-- Task --
Find and copy every line in the records that includes the string "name".

-------

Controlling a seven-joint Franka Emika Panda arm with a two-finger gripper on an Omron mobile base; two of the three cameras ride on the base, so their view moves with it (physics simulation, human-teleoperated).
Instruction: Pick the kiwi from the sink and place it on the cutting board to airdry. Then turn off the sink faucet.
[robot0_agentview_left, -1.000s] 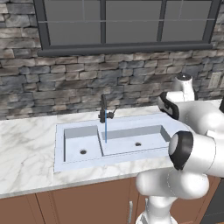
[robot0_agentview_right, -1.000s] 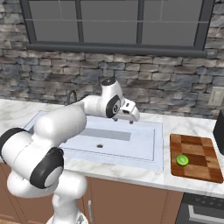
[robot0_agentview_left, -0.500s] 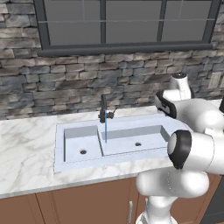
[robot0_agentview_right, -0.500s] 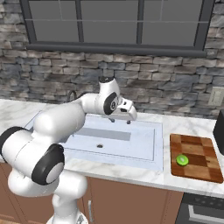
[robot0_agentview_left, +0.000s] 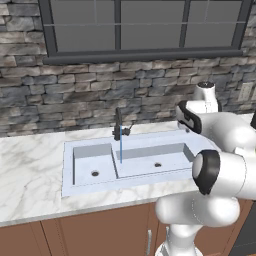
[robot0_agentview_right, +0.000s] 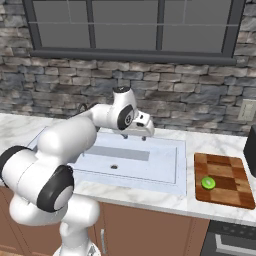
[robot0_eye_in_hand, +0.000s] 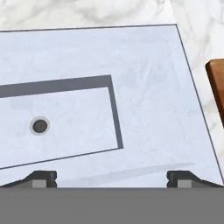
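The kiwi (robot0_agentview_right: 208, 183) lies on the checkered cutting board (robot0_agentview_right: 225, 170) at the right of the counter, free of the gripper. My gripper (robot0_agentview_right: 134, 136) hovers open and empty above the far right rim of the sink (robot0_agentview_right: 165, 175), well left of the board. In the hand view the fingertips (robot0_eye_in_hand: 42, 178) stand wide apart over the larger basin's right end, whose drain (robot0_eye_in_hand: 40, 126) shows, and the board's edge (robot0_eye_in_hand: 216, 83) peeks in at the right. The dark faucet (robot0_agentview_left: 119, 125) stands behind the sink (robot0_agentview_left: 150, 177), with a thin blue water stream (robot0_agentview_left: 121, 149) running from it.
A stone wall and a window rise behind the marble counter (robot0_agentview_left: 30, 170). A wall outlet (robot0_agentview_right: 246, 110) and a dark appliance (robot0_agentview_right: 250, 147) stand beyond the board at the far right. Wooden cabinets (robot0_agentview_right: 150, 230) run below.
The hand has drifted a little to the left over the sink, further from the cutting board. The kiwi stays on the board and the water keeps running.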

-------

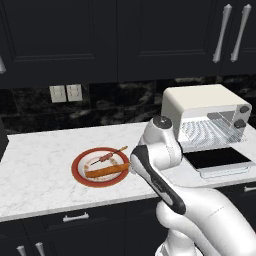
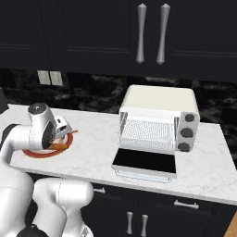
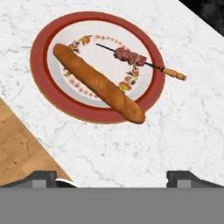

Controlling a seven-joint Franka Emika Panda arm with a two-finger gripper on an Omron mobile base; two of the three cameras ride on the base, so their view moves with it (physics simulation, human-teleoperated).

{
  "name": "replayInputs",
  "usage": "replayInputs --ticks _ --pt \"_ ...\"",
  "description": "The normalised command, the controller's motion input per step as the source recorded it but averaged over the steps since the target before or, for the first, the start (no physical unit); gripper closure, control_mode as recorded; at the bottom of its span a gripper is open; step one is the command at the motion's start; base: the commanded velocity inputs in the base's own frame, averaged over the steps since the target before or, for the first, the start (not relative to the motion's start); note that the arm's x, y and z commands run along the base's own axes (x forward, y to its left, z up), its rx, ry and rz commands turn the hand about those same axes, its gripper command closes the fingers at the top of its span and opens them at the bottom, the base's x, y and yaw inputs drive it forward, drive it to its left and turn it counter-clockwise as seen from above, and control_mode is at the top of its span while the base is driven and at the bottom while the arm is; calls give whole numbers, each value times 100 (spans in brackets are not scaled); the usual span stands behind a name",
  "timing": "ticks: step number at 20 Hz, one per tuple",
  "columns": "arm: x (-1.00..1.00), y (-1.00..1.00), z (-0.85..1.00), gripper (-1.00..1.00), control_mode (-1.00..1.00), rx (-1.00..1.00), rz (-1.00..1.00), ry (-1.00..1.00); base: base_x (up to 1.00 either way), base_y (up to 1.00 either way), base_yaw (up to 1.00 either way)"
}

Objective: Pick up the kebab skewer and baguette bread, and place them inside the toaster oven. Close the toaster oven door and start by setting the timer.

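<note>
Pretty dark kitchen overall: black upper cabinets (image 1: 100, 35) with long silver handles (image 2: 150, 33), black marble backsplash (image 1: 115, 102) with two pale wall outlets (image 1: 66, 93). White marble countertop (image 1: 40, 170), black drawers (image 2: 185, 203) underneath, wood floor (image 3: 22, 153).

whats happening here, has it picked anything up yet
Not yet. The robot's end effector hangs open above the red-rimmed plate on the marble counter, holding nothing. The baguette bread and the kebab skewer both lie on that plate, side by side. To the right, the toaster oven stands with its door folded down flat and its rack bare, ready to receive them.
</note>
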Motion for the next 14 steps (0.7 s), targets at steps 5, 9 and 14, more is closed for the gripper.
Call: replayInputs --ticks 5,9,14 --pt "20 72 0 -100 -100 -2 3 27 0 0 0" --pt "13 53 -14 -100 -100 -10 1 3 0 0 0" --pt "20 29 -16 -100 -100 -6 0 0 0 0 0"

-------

-- Finished exercise --
  "name": "replayInputs",
  "description": "The normalised command, the controller's motion input per step as the source recorded it but averaged over the steps since the target before or, for the first, the start (no physical unit); gripper closure, control_mode as recorded; at the bottom of its span a gripper is open; step one is the command at the motion's start; base: the commanded velocity inputs in the base's own frame, averaged over the steps since the target before or, for the first, the start (not relative to the motion's start); note that the arm's x, y and z commands run along the base's own axes (x forward, y to its left, z up), its rx, ry and rz commands turn the hand about those same axes, its gripper command closes the fingers at the top of its span and opens them at the bottom, the base's x, y and yaw inputs drive it forward, drive it to its left and turn it counter-clockwise as seen from above, and control_mode is at the top of its span while the base is driven and at the bottom while the arm is; calls give whole numbers, each value times 100 (spans in brackets are not scaled); the usual span stands behind a name",

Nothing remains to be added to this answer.